Five days' journey brought them to the other side of Lake Ontario. While here a fever also fell upon La Salle which in a few days imperilled his life. On September 22d, they journeyed again and on the 24th reached a village named Tenaoutoua, where they met the explorer, Joliet, arrived there the evening before. He had previously set out from Montreal with canoes and merchandise, under instructions from M. de Courcelles, to seek the whereabouts of a copper mine said to be situated on Lake Superior. Finding the winter coming on, he had relinquished this project and was about to return to Montreal. He gave a description of the places he had visited and Galinée, the Sulpician geographer, entered them on his map.
La Salle now determined that he also would return to Montreal, urging for excuse the state of his health and the inexperience of his men to stand a winter in the woods, where they were likely to perish of hunger.
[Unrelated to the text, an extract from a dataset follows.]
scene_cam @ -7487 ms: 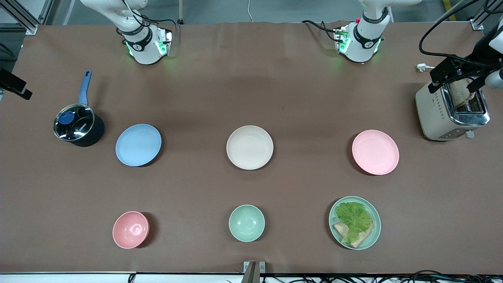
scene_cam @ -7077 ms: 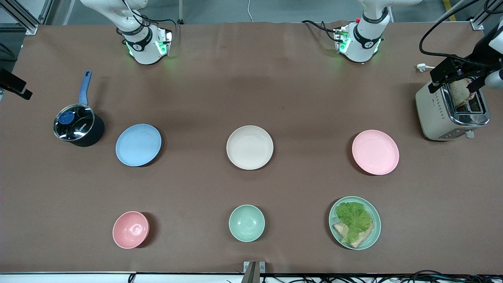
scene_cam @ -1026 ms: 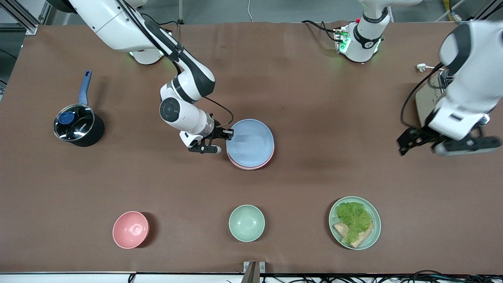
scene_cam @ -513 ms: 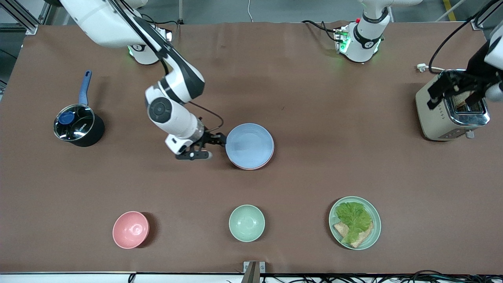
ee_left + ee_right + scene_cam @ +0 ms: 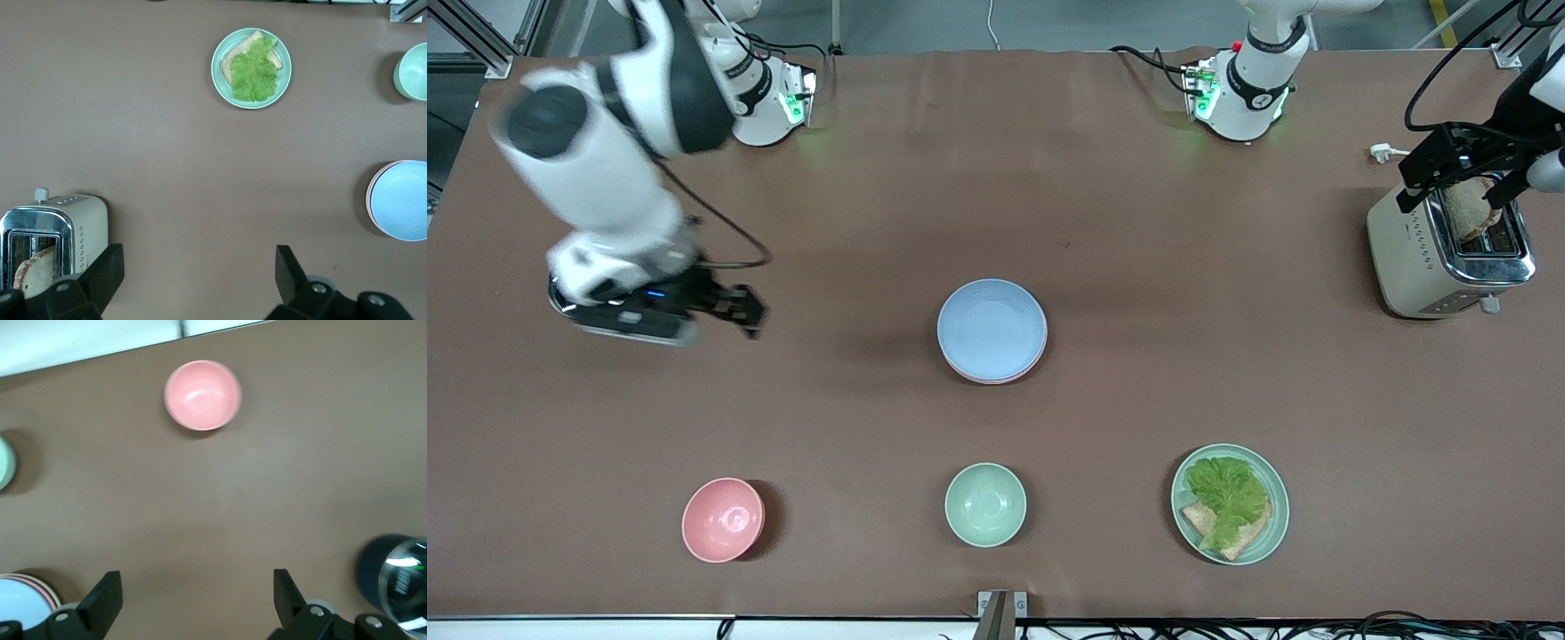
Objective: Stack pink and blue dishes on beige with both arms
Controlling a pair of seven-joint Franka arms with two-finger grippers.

But the missionary party was firm in its resolution to proceed to the Mississippi Indians. Thus it was that some of La Salle's party arrived the autumn of 1669 in Montreal alone. Whether La Salle returned with them is doubted, for his traces for two years are hard to follow. The failure of his expedition to discover La Chine was commemorated in derision by the wags of Montreal who henceforth dubbed his seigneury of St. Sulpice, as that of "La Chine." Such it soon began to be named, even in the official documents, as for example one of June 10, 1670, "this place La Chine, so called." So La Chine it has remained to this day.
Meanwhile the Montreal missionaries, after leaving Tenaoutoua on October 1, 1669, arrived, the 13th or 14th, on the banks of Lake Erie, which seemed to them like a great sea lashed and tossed by the tempestuous winds. At the mouth of a pleasant river, after three days they built their cabin and there they remained for fifteen days, till the fierce lake winds drove them to a more sheltered place in the woods, about a quarter of a league away, on a bank of a stream. There they reconstructed their cabin, but more strongly, and wintered for five months and eleven days.